Em 2017, em vésperas da época de incêndios, o governo desestabilizou a estrutura da Proteção Civil com mexidas na organização e nas lideranças; em 2019, para além de estarem em curso mudanças na organização e de persistirem situações de desmobilização de protagonistas centrais do dispositivo, querem acrescentar problemas de sustentabilidade da rede de emergência, nomeadamente na redundância. Já não bastava os parceiros que querem que se gaste mesmo que não se tenha, agora temos o Governo a, não pagando o que impôs, também por incompetência de quem provocou o chumbo do Tribunal de Contas, querer gastar ainda mais na nacionalização do Siresp. O problema não é de arrufos ou de arremessos de autoridade, é mesmo de responsabilidade, seriedade e contas certas.

Professores. Superado este momento de pseudocrise política gerada pela convergência negativa de vontades no Parlamento sobre a reposição da contagem de tempo dos professores, nascida da forja governativa de 2015, 2016 e 2017 de que havia recursos quase infindáveis para repor e virar a página da austeridade, o irritante vai-se manter, mesmo que a segmentação do eleitorado permita uma razoável convergência maioritária com a posição do Governo. Não se iludam que o caso antecipou na plenitude o que vão ser os próximos tempos de fustigação do PS à direita e à esquerda, a mesma que sustentou e viabilizou a linha de governação que agora contesta. Não se iludam que o irritante dos professores vai deixar marcas e ter consequências eleitorais. Uma coisa é haver uns convergentes com o governo que, do sofá, respondem a uma sondagem, outra bem diferente, como já se viu no passado, é haver uma classe que se mobiliza nos locais de trabalho e na rua pelas expetativas que foram geradas. Mesmo que o descalabro da prestação da direita neste processo acabe por funcionar como abono de família, pelo que fez e pelo que tentou iludir os portugueses, e que a esquerda do PS que sustentou a solução governativa pareça cada vez mais aqueles donos de animais domésticos que, no verão, tendem a abandonar os ditos para ir à vida. Não tenho animais em casa, mas sempre considerei abjeto esse comportamento.

Em ano de eleições, depois de quatro anos de enorme fustigação de austeridade e de um anunciado contraste de uma governação com viragem de página em relação a essa voragem, não deveria existir o nível de irritantes que persistem e que podem determinar impulsos cívicos e eleitorais.
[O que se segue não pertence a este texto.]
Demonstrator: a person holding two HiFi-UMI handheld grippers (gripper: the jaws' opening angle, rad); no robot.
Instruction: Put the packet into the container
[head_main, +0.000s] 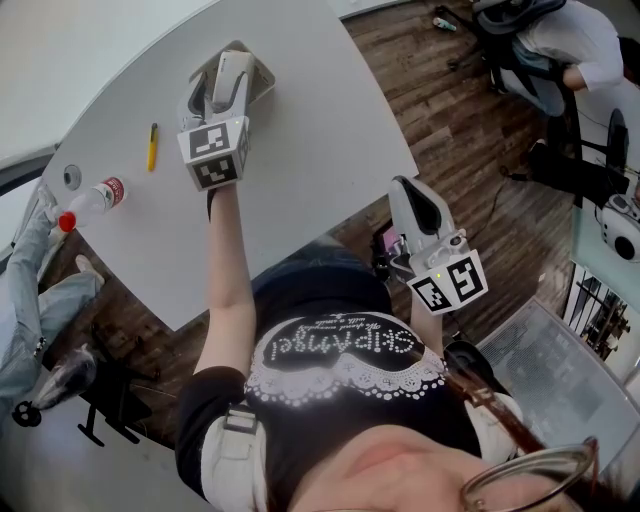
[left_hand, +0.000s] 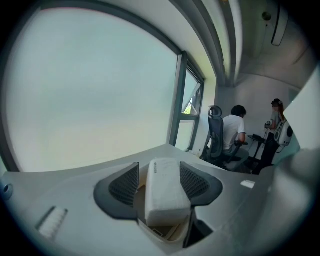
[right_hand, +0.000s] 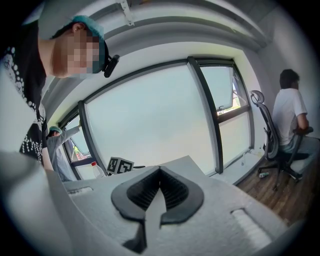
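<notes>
On the white table (head_main: 320, 140) stands a small beige container (head_main: 266, 84). In the left gripper view a white packet (left_hand: 165, 195) lies tilted, its near end over the container (left_hand: 167, 234). My left gripper (head_main: 231, 62) reaches over it with its jaws wide on either side of the packet (head_main: 234, 78). A strip of beige shows between the left pad (left_hand: 125, 185) and the packet, so the pads do not press on it. My right gripper (head_main: 409, 190) hangs off the table's near edge, above the floor. Its fingertips (right_hand: 160, 172) meet with nothing between them.
A yellow pen (head_main: 152, 146) and a plastic bottle (head_main: 97, 198) with a red cap lie at the table's left. A round grommet (head_main: 71, 176) sits near them. A person (head_main: 560, 45) sits on an office chair at the far right; another person's legs (head_main: 35, 290) are at the left.
</notes>
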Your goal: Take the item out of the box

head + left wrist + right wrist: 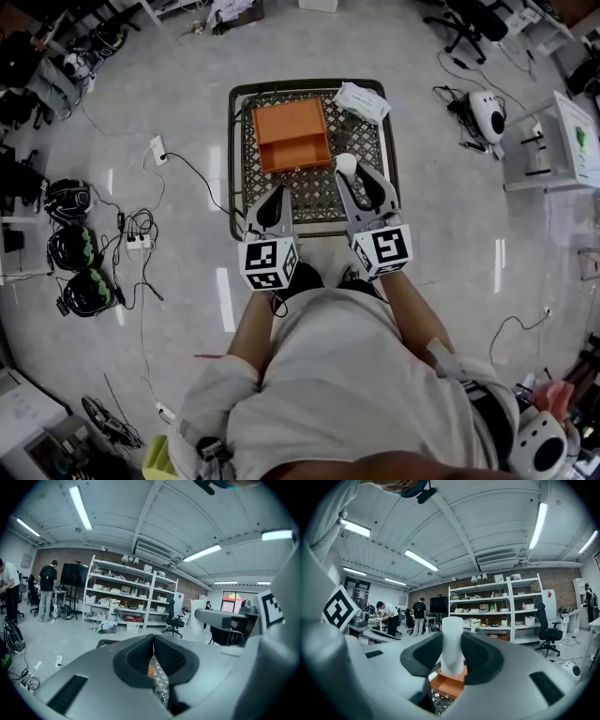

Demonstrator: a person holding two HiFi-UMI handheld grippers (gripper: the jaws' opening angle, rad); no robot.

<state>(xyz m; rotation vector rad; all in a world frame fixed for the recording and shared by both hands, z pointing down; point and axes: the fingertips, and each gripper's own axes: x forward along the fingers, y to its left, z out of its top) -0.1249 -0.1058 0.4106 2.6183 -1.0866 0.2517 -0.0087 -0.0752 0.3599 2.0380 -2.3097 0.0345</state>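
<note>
The right gripper (453, 662) is clamped on a white cylindrical item (452, 637). Its 2 jaws press on the item's lower part from either side, and the item's rounded top stands up above them. In the head view the item (346, 163) is outside the orange box (292, 134), just beside the box's near right corner and over the wire mesh table (233, 159). How high it hangs above the mesh cannot be told.

The left gripper (153, 660) has its jaws pressed together with nothing between them. It hovers over the table's near edge, apart from the box.

The box lies open on the mesh. Its interior shows bare orange with no other contents visible. A white packet (362, 101) sits at the table's far right corner, touched by neither gripper.

As a judgement, the main part of the task looks done, since the item is gripped and clear of the box walls. What is left is probably to carry it to a free patch of mesh and let it go, and the narrow upright shape could tip on the open grid.
</note>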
Há demasiados irritantes a ecoarem na população, gerando indignação para a abstenção ou inconformismo para a participação. O tempo o dirá.

 

NOTAS FINAIS

IRRITA MESMO. Esta coisa de glorificar as pessoas depois de saírem de funções ou quando morrem é irritante. Alfredo Pérez Rubalcaba, antigo ministro do interior de Espanha e secretário-geral do PSOE, é um desses exemplos de dignidade e de coerência política em que só a morte inesperada sublinha o amplo reconhecimento público do seu caráter, exemplo e relevância. Não devia ser assim.

DÁ VONTADE DE. Portugal é um país de gente séria em que demasiados procuram contornar as obrigações e as regras e alguns pavoneiam abusos de posição, anteriores ou atuais, sem que o cutelo da consequência produza os efeitos adequados. A prestação de Joe Berardo no Parlamento é apenas uma mediatização dessa forma de estar na vida, acima de todos e com os outros a fazerem de parvos. É tudo à grande.